## Assignment
Drop every picture, then print the rest of the listing exactly as given.

╭──

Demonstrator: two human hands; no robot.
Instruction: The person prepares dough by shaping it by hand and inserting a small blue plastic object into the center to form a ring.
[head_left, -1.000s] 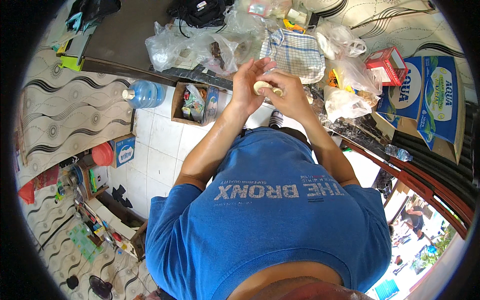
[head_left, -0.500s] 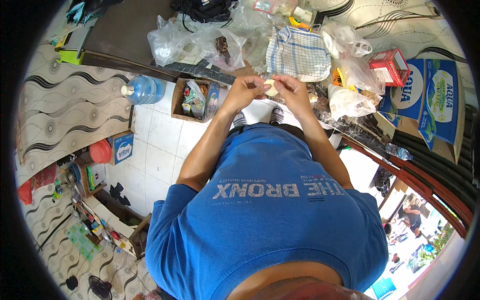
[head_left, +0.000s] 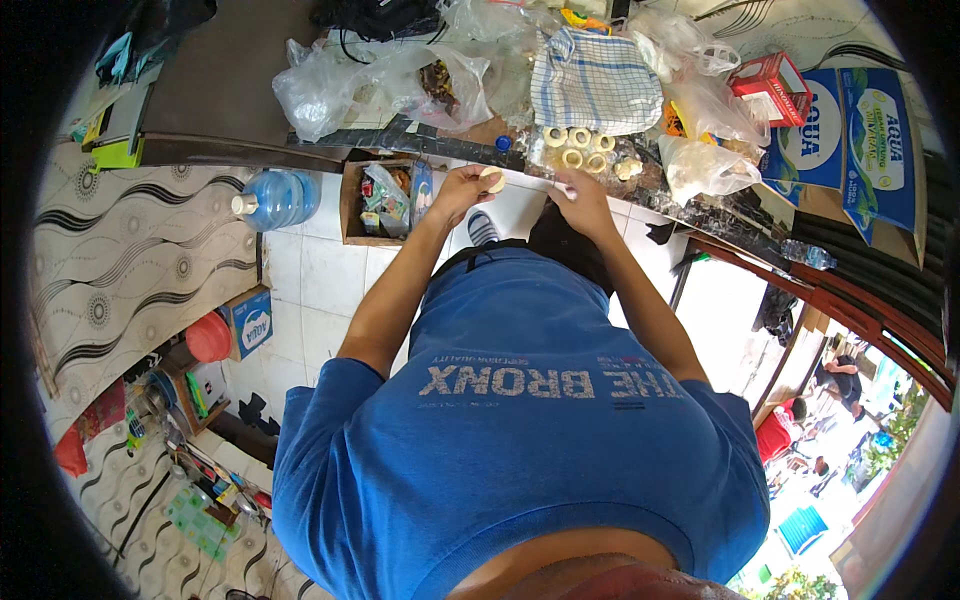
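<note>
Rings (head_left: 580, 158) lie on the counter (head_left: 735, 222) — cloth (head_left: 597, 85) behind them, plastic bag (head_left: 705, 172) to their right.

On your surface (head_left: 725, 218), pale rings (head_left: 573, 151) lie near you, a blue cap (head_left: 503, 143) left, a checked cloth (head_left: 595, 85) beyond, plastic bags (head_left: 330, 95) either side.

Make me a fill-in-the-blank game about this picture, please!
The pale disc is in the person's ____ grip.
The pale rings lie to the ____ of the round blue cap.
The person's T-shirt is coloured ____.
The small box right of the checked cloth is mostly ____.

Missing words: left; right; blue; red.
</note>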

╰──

## Your response
Demonstrator: two human hands; no robot.
Instruction: The person prepares dough by shaping it by hand and inserting a small blue plastic object into the center to form a ring.
[head_left, -1.000s] 
[head_left, -0.500s] 
[head_left, +0.000s] 
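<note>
Rings (head_left: 580, 158) lie on the counter (head_left: 735, 222) — cloth (head_left: 597, 85) behind them, plastic bag (head_left: 705, 172) to their right.

On your surface (head_left: 725, 218), pale rings (head_left: 573, 151) lie near you, a blue cap (head_left: 503, 143) left, a checked cloth (head_left: 595, 85) beyond, plastic bags (head_left: 330, 95) either side.

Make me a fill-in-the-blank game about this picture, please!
The pale disc is in the person's ____ grip.
The pale rings lie to the ____ of the round blue cap.
The person's T-shirt is coloured ____.
The small box right of the checked cloth is mostly ____.

Missing words: left; right; blue; red.
</note>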

There is no more to the answer.